Now, back to the heap, let’s see the effect of varying the degree of parallelism (DoP). Any allocation bottlenecks (primarily the number of data files and the I/O bandwidth) are the main constraint when it comes to increasing throughput with parallel INSERT. To overcome these, in our test setup, we have 480 data files for TEMPDB. This may sound excessive, but then we were testing on a 240 processor system! And this configuration was critical for testing parallel insert ‘at-scale’ as you will see in the next section.
For now, here are the test results with varying the DoP. For all cases, TABLOCK was used on the target table. In each case the INSERT query was the only major query running on the system. The chart and table below show the time taken to insert 22,537,877 rows into the heap, along with the Log I/O generated.

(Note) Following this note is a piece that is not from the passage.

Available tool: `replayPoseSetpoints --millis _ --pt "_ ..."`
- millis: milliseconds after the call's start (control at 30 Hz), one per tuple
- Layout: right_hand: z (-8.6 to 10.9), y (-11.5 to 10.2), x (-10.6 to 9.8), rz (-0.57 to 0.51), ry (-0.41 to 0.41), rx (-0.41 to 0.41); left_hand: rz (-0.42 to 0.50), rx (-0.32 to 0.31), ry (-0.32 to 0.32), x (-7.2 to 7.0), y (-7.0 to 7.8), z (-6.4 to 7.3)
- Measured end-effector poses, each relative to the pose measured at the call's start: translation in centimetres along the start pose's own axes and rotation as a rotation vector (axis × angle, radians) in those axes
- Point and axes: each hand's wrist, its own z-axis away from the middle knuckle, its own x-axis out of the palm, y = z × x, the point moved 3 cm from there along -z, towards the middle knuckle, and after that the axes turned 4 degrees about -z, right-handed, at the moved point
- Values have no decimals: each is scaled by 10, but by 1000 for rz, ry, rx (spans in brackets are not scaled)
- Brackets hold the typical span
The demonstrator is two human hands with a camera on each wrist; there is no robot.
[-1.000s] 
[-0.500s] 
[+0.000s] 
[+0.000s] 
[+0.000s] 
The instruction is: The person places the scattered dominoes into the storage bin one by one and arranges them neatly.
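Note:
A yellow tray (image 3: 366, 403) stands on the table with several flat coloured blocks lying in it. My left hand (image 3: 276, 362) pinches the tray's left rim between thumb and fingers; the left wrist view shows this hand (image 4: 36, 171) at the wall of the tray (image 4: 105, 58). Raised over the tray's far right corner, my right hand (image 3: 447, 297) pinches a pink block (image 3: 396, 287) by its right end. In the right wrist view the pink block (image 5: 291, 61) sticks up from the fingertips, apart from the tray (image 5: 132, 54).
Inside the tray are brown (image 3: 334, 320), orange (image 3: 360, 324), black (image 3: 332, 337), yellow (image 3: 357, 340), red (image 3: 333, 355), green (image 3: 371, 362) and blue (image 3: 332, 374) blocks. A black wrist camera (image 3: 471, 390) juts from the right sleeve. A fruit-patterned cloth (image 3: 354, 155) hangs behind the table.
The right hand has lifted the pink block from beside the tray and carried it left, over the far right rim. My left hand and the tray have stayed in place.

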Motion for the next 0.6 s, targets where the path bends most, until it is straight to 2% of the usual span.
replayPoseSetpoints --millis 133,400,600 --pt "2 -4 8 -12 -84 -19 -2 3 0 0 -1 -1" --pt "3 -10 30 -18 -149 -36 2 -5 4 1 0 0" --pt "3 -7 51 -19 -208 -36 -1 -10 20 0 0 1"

Here’s the raw data in case you prefer to see numbers:
Degree of parallelism | Time taken in seconds | Log I/O KB/sec |
1 | 95 | 122 |
2 | 53 | 225 |
4 | 27 | 430 |
8 | 14 | 860 |
15 | 7 | 1596 |
16 | 7 | 1597 |
24 | 6 | 1781 |
30 | 6 | 2000 |
32 | 7 | 1200 |
48 | 10 | 1105 |
64 | 13 | 798 |
128 | 26 | 370 |
240 | 14 | 921 |
What can we conclude here? The ‘sweet spot’ seems to be the number 15, which (not coincidentally) is the number of cores per physical CPU in the test setup. Once we cross NUMA node boundaries, the costs of cross-node memory latency are steep – more details on this in the next section. An important note here is that your mileage will vary depending on the specific system configuration. Please ensure adequate tests are done in the specific environment before concluding on an optimal value for DoP.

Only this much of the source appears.